I rarely watch TV news and when I do I tend to catch BBCAmerica's version of the BBC World News report.  It's refreshingly low on dancing baloney, focused on facts, and detatched from the clowns-on-acid circus that is network news coverage in this country.  The anchor Matt Frei is everything I'd expect from BBC:  dapper, calm, and straightforward.  I discovered today that he has a blog.  This entry set me back on my heels a bit:

http://news.bbc.co.uk/2/hi/programmes/world_news_america/8011439.stm

The comparison between Dubya's snipe hunt for WMD and Obama's big gamble with restarting the economy* may be fair if viewed from a non-partisan stance.  I don't claim to be completely non-partisan so I'll won't try to weigh in on that.  However, the entry really made me think about 2 things (and I'm really struggling to be objective here):



1--CAN we morally equate the gamble of the invasion of Iraq and "search for WMD" (which arguably had a similar goal:  to strengthen our economy by securing significant oil interests for the US in the Middle East, and which, if any had been found, would probably have played out much differently for Mr. Bush) with the Obama's current gamble (throw a good portion of the national budget under the treads of the juggernaut that is our economy and hope it gives us enough traction to get over the crest of the hill)?

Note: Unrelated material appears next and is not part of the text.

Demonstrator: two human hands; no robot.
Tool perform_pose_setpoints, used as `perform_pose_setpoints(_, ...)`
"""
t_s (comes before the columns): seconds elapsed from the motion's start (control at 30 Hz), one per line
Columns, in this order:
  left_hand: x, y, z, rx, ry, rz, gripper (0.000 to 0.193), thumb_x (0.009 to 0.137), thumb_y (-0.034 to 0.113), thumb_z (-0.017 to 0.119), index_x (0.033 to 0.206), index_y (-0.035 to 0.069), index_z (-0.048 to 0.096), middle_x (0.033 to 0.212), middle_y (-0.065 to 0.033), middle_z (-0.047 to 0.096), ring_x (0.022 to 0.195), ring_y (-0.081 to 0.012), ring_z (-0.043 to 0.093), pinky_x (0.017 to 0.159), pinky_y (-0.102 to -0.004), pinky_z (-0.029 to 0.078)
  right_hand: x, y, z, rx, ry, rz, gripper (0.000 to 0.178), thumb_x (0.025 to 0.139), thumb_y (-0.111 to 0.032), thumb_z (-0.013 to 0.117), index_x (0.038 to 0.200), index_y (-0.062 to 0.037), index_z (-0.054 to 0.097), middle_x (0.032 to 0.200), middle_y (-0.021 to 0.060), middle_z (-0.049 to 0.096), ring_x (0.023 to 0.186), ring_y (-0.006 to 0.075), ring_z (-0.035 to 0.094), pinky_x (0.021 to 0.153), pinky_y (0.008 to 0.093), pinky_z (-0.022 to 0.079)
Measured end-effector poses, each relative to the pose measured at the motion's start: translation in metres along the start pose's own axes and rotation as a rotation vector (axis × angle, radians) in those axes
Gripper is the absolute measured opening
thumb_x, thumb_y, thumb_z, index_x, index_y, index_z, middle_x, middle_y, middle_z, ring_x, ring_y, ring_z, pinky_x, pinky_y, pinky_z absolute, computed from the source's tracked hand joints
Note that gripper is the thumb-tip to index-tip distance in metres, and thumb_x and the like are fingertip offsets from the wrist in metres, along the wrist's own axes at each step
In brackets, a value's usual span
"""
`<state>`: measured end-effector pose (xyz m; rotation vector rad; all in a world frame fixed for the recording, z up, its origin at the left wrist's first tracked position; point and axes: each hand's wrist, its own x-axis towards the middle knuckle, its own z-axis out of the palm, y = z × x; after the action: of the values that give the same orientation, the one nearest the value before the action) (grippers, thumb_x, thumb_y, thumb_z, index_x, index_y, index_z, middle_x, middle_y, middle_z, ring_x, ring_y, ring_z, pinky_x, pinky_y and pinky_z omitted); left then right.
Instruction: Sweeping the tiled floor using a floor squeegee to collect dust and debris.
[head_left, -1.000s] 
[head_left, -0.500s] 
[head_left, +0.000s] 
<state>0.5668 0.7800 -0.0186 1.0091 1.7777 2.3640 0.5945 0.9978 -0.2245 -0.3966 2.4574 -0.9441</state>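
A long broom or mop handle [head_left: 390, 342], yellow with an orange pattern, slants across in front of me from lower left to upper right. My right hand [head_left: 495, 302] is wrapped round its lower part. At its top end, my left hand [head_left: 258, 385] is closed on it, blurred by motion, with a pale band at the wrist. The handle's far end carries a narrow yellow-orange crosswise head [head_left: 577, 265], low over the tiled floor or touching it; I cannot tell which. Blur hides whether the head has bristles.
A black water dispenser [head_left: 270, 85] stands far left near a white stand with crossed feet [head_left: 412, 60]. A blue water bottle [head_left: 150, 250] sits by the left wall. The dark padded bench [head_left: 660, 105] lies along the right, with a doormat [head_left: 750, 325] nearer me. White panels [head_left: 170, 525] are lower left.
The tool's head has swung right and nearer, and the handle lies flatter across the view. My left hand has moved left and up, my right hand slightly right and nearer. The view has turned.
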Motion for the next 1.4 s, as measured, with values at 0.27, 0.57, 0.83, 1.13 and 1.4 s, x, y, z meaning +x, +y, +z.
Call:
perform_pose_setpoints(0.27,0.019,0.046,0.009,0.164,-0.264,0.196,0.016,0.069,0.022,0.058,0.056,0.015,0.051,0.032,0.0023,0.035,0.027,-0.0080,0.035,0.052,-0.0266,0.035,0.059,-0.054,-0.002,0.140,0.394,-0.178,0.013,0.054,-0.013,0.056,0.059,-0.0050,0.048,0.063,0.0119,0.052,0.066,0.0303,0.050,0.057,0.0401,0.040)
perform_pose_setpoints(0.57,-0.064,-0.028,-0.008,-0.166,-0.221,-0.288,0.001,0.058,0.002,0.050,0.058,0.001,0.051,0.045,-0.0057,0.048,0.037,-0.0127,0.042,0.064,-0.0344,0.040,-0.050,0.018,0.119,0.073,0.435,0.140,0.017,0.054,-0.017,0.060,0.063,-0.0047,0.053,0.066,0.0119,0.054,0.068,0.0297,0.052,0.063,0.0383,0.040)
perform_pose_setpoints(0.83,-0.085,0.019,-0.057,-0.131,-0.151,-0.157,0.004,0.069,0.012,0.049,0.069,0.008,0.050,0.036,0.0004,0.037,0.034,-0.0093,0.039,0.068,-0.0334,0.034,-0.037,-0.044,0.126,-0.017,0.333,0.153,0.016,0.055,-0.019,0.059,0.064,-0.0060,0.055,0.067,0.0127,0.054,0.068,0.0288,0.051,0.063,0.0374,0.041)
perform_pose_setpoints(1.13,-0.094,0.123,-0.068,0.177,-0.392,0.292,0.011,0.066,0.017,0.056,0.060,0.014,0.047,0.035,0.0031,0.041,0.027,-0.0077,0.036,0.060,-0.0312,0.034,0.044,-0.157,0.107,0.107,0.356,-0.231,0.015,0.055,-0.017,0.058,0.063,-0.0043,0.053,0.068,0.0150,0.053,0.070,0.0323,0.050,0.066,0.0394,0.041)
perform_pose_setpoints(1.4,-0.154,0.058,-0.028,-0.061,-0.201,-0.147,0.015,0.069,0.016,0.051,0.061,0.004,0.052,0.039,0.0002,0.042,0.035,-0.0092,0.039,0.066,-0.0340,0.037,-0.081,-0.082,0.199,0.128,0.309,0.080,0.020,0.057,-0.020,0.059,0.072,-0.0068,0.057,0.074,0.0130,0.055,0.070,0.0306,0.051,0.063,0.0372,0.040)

Personally, I don't think I can because of the cost in human life.  Obama's gamble, if it fails, MAY cost lives (if the goverment goes bankrupt, services that would otherwise have saved lives may be cut, for example).  Certainly if Obama DIDN'T try, people would/will die.  However, Bush's gamble was certain to cause deaths, either way it went**  (and as we now see, has caused the deaths of many people, of many nationalities, and leaves us in a quagmire with no clear advantage gained except for some multinationals)

That's the other reason I don't think they equate.  I think Dubya's economic goal was much shorter-term and closer to home (for himself and his cronies).  And THAT is simply inexcusable.  But, that's my liberal colors showing.

2--Can every American Presidency be defined by some "big gamble" whose success or failure colors everything else they do and how they're percieved by posterity?

I'm not sure about this as a theory.  I can't really identify Clinton's big gamble (although cheekiness prompts me to suggest it was his lawyerly interpretations under questioning during the Ken Starr investigtion--even though he should never have been asked those questions).  Most of the ones I can think of were in the face of far darker consequences (FDR's social welfare innovations, Truman bombing Japan)

Anyway, my hat's off to Mr. Frei.  He certainly made me think.

*This resonates interestingly with things I'm absorbing from Fifty Degrees Below (novel by Kim Stanley Robinson).

**Although it's just occurred to me to wonder whether the whole thing wasn't meant to stave off (warmachines being known economic stimulators) the current economic crisis.  I've heard (can't think of any cites at present) that it doesn't work as well anymore, due to the increasingly high-tech-supported nature of combat.